Delaware North sought for dismissal, but the case was remanded to the Superior Court on grounds that the alleged incident occurred on federal land and Delaware North's argument for dismissal "missed the mark".

===Yellowstone National Park Visitor Access===
From 2009-2019, Delaware North acquired The Holiday Inn, Buffalo Bus Tours, Branch Saloon, Yellowstone Vacation Tours, Grey Wolf Inn, Yellowstone Park Hotel, Best Western Gardiner, Explorer Cabins, Two Top Snowmobiles, The 23-cabin Jim Bridger Motor Court, The Yellowstone Mine restaurant and the Rusty Rail Lounge & Casino, The Branch Saloon and Restaurant, Rendezvous Snowmobile Rentals, and Big Sky Car Rentals. Buffalo Bus, Big Sky Car Rental, and Rendezvous Snowmobile were re-branded as Yellowstone Vacation Tours. Two Top, Buffalo Bus, Rendezvous, The Best Western, and the original Holiday Inn were family run businesses with winter access contracts to operate in Yellowstone National Park prior to their acquisition. With these acquisitions, most of which occurred after DNC's contract loss in Yosemite in 2015, Delaware North owns the majority of all winter access into Yellowstone—without contractual revision by the National Park Service.

===Political===
In 2020, Delaware North placed Vice President of Development Nate McMurray on unpaid leave without explanation. McMurray was running for Congress against Chris Jacobs, a member of the family that owns the company. McMurray viewed the move as retaliation for running against Jacobs.
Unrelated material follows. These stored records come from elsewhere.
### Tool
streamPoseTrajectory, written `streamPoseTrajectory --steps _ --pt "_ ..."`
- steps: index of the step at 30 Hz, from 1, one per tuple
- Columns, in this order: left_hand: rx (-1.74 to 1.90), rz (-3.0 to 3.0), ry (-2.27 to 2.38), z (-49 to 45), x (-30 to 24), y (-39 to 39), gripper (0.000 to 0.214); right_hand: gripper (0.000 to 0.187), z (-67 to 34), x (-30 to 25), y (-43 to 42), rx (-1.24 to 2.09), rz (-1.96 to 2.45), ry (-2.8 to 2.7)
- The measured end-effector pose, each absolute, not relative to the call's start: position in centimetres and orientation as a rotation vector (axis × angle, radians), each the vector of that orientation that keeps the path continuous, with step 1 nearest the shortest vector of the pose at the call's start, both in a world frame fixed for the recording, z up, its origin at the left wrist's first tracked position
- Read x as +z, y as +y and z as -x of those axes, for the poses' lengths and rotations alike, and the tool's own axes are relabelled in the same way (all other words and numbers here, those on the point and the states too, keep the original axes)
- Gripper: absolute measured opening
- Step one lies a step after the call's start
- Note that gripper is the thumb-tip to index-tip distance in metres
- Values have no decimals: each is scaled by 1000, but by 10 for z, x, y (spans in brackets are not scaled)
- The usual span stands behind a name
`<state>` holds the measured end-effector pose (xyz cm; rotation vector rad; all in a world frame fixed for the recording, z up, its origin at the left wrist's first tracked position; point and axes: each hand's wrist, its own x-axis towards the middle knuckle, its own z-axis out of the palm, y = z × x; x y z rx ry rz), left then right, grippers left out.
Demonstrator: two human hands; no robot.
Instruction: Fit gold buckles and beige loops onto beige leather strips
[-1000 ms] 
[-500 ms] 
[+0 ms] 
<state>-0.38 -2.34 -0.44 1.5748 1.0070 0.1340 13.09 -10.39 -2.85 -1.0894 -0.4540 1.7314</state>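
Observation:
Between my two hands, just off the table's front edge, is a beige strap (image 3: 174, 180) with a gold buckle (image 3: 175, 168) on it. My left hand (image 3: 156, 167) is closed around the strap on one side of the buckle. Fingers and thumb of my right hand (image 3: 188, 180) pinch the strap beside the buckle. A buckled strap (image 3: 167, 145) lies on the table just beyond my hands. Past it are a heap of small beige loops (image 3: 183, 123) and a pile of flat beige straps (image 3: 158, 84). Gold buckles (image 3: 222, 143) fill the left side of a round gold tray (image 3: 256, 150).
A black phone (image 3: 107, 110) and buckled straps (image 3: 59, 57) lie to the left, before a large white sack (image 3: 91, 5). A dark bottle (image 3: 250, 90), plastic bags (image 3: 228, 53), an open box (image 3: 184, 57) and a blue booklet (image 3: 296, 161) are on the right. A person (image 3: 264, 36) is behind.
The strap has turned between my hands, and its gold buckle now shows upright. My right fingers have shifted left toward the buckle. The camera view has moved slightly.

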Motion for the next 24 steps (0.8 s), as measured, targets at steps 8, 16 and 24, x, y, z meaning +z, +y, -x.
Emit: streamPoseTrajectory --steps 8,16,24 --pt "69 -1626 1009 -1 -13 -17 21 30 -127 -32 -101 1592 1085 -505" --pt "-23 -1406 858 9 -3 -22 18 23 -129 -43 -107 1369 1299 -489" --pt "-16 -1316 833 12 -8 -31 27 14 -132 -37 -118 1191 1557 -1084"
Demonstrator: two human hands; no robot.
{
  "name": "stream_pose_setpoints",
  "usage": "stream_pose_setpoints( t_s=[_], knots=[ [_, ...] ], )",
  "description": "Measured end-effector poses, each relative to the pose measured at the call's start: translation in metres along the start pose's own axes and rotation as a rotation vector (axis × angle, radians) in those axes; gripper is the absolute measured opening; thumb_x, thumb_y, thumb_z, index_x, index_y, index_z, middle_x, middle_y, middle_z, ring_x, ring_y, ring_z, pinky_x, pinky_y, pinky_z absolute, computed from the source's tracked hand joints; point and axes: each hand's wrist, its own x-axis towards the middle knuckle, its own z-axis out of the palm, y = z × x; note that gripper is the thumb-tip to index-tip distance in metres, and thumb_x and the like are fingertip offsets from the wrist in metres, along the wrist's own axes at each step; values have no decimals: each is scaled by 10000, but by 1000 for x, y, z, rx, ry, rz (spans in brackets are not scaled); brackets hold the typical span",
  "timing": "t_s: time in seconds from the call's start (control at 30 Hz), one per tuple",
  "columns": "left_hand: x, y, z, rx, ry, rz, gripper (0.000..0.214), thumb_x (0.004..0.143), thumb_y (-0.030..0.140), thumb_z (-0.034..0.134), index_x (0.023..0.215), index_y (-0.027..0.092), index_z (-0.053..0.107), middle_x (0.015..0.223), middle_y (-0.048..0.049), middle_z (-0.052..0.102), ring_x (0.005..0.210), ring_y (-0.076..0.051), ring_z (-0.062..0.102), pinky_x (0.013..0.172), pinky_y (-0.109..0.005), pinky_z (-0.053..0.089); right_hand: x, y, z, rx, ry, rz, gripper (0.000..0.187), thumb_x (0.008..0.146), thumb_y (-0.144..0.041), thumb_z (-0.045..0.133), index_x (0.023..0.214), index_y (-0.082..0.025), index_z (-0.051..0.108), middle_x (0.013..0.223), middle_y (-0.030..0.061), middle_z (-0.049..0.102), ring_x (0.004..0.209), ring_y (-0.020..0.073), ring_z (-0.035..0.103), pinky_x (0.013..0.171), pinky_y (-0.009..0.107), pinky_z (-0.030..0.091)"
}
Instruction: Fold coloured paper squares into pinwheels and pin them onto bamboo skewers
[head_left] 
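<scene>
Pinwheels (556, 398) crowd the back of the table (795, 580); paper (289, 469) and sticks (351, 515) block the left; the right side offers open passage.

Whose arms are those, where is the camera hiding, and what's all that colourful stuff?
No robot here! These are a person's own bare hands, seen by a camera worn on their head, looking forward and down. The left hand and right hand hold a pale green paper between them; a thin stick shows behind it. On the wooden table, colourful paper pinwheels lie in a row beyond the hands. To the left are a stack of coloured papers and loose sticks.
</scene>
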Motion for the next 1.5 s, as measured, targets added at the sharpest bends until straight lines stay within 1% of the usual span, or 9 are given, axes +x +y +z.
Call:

===Yellowstone National Park Labor Violations===
On February 14, 2020, four Yellowstone Vacation Tours Employees, including two summer Yellowstone NPS rangers, were fired after a document leaked to management proposing terms of unification—terms including a living wage, healthcare, sick pay, and conversations over why Yellowstone Vacation Tours was taking in a number of guests with high risk for COVID-19. A fifth employee was fired three days later, less than an hour after participating in a peaceful protest. Two more employees were later constructively discharged in the following weeks. In March 2020, Delaware North, DBA Yellowstone Vacation Tours and Two Top Snowmobiles, was served with 11 federal labor charges. Charges were built on evidence that the managers in West Yellowstone: "interrogated its employees about their sentiments regarding unions"; "surveilled the protected concerted activities of employees engaged in a picket"; "terminated and effectively terminated the employment of its employees for engaging in federally protected union activity"; "engaged in the conduct (...) because the employees (...) engaged in union and/or protected concerted activities, and to discourage employees from engaging in these or other union and/or protected, concerted activities"; "interfering with, restraining, and coercing employees in the exercise of the rights guaranteed in § 7 of the National Labor Relations Act of 1935 in violation of § 8(a)(1) of the Act", "discriminating in regard to the hire or tenure or terms or conditions of employment of its employees, thereby discouraging membership in a labor organization in violation of §§ 8(a)(1) and (3) of the National Labor Relations Act of 1935".

===TD Garden===
In March 2020 Delaware North owner Jeremy Jacobs responded to the pandemic by laying off tens of thousands of workers while other NHL and NBA owners pledged to compensate their employees for lost time due to cancelled games caused by the COVID-19 pandemic. Eventually the Bruins were the only team whose owners did not pay their employees for time off while Boston players like Brad Marchand and Charlie Coyle paid out of their own salary to pay the employees.

==Awards and recognition==
Five Delaware North chefs competed in the 2008 Culinary Olympics in Erfurt, Germany. Delaware North's corporate chef and chief culinary ambassador Roland Henin coached the group. Each chef earned an award for their efforts. Executive sous chef Ambarish Lulay and executive chef Scott Green earned silver medals.

Delaware North Companies Parks & Resorts won the Space Foundation's Douglas S. Morrow Public Outreach Award in 2008.